(WHAT YOU NEED TO DO) Return all the lines below exactly as written. Drop every picture.

(AVAILABLE DATA)
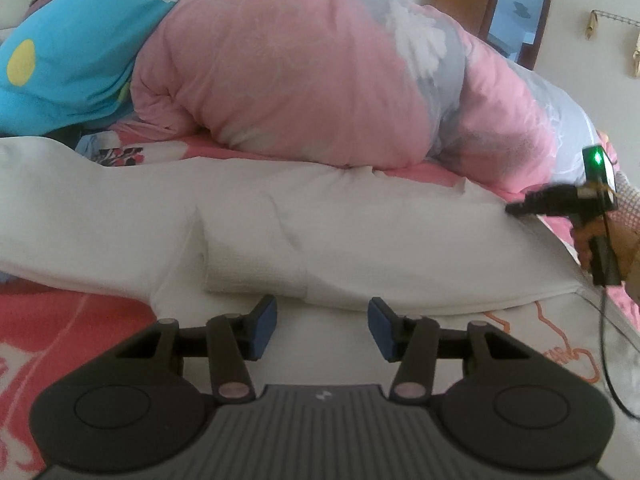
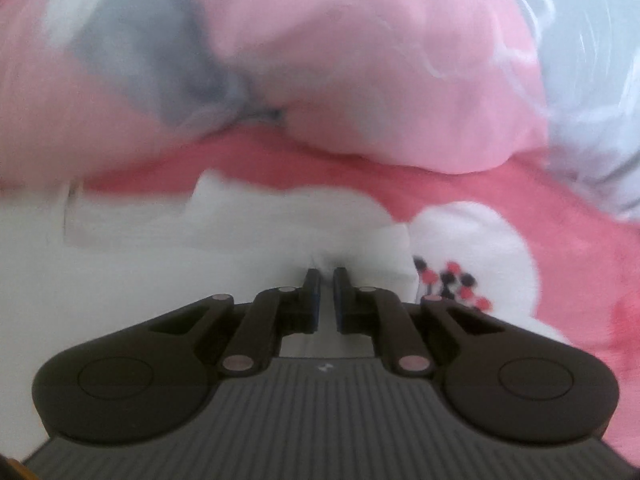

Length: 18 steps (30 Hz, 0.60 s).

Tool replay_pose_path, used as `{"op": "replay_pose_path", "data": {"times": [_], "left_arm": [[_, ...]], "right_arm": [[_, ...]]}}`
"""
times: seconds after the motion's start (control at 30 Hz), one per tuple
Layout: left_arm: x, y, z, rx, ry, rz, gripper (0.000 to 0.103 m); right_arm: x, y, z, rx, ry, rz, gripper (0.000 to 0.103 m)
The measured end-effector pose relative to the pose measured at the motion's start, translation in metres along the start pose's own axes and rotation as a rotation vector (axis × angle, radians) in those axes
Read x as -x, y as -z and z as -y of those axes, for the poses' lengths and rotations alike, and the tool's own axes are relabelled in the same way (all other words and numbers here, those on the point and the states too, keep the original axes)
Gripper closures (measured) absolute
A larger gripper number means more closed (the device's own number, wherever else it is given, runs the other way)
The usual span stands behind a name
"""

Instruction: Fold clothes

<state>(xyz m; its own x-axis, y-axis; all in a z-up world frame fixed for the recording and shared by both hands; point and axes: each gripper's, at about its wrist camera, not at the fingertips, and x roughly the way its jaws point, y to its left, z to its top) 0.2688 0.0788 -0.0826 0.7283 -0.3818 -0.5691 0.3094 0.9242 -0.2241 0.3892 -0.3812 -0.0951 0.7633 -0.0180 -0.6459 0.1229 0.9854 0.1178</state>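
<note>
right wrist: gripper (image 2: pixel 327 276) at garment (image 2: pixel 248 216) edge

A bulky pink quilt with grey and white patches (image 1: pixel 304 80) lies heaped along the far side of the bed. A turquoise fabric piece with white stripes and a yellow dot (image 1: pixel 64 48) leans against its left end. Under both spreads a coral-pink bedsheet printed with white shapes (image 2: pixel 560 216). A dark-framed mirror (image 1: pixel 518 16) stands against the back wall.
</note>
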Motion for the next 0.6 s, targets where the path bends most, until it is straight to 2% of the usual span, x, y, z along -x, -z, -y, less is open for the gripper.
{"op": "replay_pose_path", "data": {"times": [0.13, 0.27, 0.43, 0.53, 0.6], "left_arm": [[0.008, -0.001, 0.002, -0.008, 0.005, 0.041, 0.052], [0.023, -0.005, 0.005, -0.016, 0.003, 0.102, 0.052], [0.03, -0.007, 0.014, -0.051, 0.018, 0.163, 0.05], [0.022, -0.006, 0.021, -0.085, 0.005, 0.149, 0.05], [0.014, -0.004, 0.021, -0.088, -0.003, 0.116, 0.05]], "right_arm": [[0.017, -0.015, 0.021, -0.15, -0.025, 0.078, 0.096], [0.057, -0.011, 0.035, -0.155, -0.043, 0.07, 0.096], [0.092, 0.015, 0.033, -0.064, -0.09, -0.008, 0.095], [0.101, 0.031, 0.031, -0.023, -0.104, -0.053, 0.095], [0.1, 0.04, 0.035, -0.054, -0.089, -0.067, 0.095]]}}
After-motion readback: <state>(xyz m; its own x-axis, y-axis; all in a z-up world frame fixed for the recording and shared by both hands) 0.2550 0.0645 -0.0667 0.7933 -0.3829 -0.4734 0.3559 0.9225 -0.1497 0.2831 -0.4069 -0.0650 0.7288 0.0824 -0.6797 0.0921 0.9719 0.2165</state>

(ANSWER BELOW)
Length: 18 steps (30 Hz, 0.60 s).

Tool replay_pose_path, used as `{"op": "replay_pose_path", "data": {"times": [_], "left_arm": [[_, ...]], "right_arm": [[_, ...]]}}`
"""
times: seconds after the motion's start (control at 30 Hz), one per tuple
Layout: left_arm: x, y, z, rx, ry, rz, gripper (0.000 to 0.103 m); right_arm: x, y, z, rx, ry, rz, gripper (0.000 to 0.103 m)
The measured end-effector pose relative to the pose measured at the motion's start, translation in metres along the start pose's own axes and rotation as a rotation vector (axis × angle, radians) in those axes
Read x as -x, y as -z and z as -y of those axes, for the poses' lengths and rotations alike, and the tool's own axes are relabelled in the same way (all other words and numbers here, those on the point and the states too, keep the original axes)
Gripper closures (measured) absolute
A larger gripper number means more closed (the device's own number, wherever else it is given, runs the other way)
The usual span stands behind a name
"""

Instruction: Fold clothes

<state>(xyz m; its own x-axis, y-axis; all in a z-up world frame fixed for the recording and shared by both hands; point and axes: each gripper's, at about its wrist camera, not at the fingertips, and x roughly the way its jaws point, y to its left, z to its top) 0.2688 0.0788 -0.0826 0.7283 -0.3818 -0.5691 0.3094 0.9242 -0.2241 0.3892 -0.3812 -0.0951 0.7633 -0.0180 -0.6459 0.1229 0.9854 0.1178</state>
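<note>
right wrist: gripper (image 2: pixel 327 276) at garment (image 2: pixel 248 216) edge

A bulky pink quilt with grey and white patches (image 1: pixel 304 80) lies heaped along the far side of the bed. A turquoise fabric piece with white stripes and a yellow dot (image 1: pixel 64 48) leans against its left end. Under both spreads a coral-pink bedsheet printed with white shapes (image 2: pixel 560 216). A dark-framed mirror (image 1: pixel 518 16) stands against the back wall.
</note>
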Motion for the next 0.6 s, targets where the path bends most, until it is straight to 2% of the usual span, x, y, z along -x, -z, -y, less is open for the gripper.
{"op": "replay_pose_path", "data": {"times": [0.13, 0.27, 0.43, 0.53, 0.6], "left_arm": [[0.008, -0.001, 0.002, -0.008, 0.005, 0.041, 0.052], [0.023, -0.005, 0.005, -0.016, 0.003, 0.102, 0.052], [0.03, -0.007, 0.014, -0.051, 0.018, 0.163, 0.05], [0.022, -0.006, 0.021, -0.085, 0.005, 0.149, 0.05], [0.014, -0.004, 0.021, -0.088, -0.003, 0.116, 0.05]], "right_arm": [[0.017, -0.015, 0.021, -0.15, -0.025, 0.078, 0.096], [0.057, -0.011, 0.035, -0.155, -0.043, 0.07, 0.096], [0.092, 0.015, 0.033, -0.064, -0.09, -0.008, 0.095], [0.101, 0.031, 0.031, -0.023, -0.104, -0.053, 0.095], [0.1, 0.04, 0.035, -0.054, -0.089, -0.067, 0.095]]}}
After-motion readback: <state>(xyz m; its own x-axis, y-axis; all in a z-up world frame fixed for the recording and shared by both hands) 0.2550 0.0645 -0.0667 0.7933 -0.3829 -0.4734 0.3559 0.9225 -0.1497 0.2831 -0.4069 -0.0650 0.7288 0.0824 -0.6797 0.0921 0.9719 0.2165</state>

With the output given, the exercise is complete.